The other reason that made sense to me why one wouldn’t want bottom 3 forwards treated the same way as others is because they don’t get much ice time. According to this great piece by Garret Hohl (which I will reference more later), fourth liners average 8:03 of even-strength ice time per game. If a team has a bright young player, it’s understandable why they would want them playing top minutes in the AHL, say, rather than under 10 minutes in the bigs. Development, etc. etc. The limited ice time for fourth liners, obviously, makes sense on the surface because it frees up top liners (the big guns) to play more ice time, and thus, maximize their value.

BUT.

But, here’s where opportunity cost comes into the picture. Without numerical analysis, how can you know that the conventional method actually maximizes the use of those top players, and of the team as a whole? Essentially the question is: What is the opportunity cost of demoting talented youngsters in favor of less-skilled veterans, in order to play top players top minutes, in terms of goal differential per game?

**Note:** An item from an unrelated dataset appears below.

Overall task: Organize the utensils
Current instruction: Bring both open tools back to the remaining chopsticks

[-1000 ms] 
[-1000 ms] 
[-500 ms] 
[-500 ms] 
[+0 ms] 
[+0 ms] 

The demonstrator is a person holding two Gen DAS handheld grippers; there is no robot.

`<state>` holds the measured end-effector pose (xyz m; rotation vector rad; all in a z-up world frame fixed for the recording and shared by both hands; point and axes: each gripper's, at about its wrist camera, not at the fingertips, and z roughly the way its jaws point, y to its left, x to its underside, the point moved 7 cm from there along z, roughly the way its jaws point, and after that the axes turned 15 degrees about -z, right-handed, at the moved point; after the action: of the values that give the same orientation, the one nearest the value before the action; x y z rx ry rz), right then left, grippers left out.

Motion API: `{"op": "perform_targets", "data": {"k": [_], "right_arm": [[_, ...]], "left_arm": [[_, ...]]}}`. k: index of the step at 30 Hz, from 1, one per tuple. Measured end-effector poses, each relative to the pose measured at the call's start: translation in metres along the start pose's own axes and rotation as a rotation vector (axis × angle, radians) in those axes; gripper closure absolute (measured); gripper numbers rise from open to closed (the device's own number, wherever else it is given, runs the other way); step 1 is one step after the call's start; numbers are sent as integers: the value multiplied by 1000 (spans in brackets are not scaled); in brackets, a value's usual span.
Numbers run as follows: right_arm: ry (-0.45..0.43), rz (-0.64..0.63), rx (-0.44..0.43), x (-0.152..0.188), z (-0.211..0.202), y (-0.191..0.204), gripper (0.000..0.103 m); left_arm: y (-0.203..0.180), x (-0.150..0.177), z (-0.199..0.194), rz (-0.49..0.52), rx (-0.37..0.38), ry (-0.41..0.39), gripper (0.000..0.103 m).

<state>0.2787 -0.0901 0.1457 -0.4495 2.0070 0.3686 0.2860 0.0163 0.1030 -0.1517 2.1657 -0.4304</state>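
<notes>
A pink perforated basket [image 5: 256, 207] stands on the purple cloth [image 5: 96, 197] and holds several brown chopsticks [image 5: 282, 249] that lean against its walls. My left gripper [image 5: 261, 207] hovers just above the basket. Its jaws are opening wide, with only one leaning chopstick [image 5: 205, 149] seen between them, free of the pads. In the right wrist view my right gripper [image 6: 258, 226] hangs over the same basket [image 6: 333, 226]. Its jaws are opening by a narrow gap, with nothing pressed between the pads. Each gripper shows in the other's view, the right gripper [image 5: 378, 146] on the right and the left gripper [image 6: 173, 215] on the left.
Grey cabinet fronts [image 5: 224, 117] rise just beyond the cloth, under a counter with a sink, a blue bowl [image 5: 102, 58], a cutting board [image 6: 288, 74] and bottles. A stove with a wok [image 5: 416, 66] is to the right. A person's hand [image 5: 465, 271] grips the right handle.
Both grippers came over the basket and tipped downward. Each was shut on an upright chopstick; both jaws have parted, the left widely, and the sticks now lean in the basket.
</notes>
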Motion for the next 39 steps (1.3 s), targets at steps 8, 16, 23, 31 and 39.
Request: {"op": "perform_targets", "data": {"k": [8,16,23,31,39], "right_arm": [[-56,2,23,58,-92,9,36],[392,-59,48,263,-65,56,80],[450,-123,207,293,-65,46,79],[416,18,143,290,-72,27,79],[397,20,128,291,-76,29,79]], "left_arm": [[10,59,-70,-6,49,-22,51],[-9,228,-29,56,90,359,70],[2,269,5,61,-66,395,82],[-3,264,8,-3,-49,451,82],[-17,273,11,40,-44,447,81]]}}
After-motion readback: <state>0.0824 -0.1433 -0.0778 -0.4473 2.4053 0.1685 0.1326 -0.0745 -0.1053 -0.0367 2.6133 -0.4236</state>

Here is my very broad and basic attempt to answer that. Obviously I recognize that the situation changes by team and by year, so further exploration would be necessary before any specific team came to a conclusion on this.

Screen Shot 2014-10-07 at 9.16.15 PM

Here are the relevant columns of the first chart from that piece by Garret, which groups NHL players into buckets based on ice time. The total TOI/G at even-strength (these are all ES numbers) is 46:59, so I’m going to work under the assumption that that is approximately the amount of ES play per game. Any model for ice time needs to work within that parameter.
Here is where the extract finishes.